WHAT IS BEING ASKED: Word for word, copy all the data and drop the pictures.

INFORMATION PROVIDED:
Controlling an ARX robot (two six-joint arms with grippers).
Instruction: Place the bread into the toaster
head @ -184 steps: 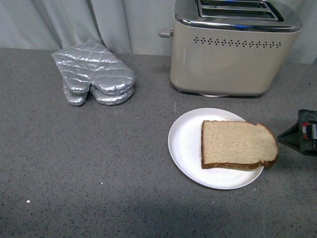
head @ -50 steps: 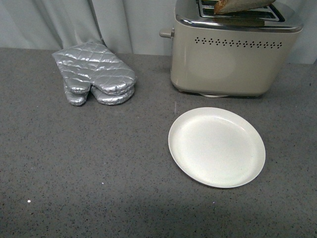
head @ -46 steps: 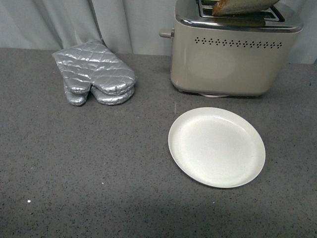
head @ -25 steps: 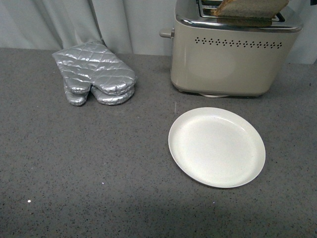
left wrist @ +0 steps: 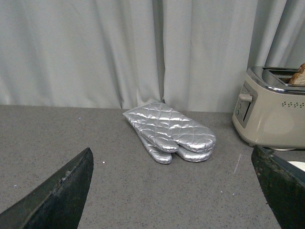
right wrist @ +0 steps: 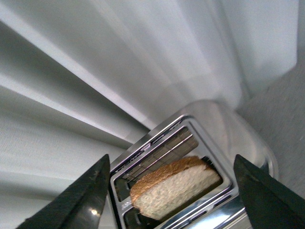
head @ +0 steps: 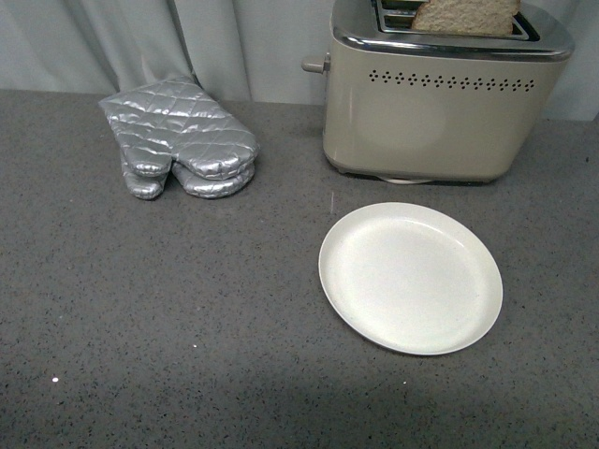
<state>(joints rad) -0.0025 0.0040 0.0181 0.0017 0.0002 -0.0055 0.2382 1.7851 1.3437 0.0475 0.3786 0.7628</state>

PROBLEM SOLUTION:
Controlling an ARX robot (two six-joint arms with grippers).
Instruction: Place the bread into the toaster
head @ -184 steps: 
head @ -50 steps: 
head @ -46 steps: 
head @ -25 steps: 
left wrist @ +0 steps: 
right wrist @ +0 steps: 
head @ +0 steps: 
<state>(joints rad) -0.0025 0.0040 0.0181 0.0017 0.0002 -0.0055 0.2382 1.7851 1.3437 0.0475 0.3786 0.7628</state>

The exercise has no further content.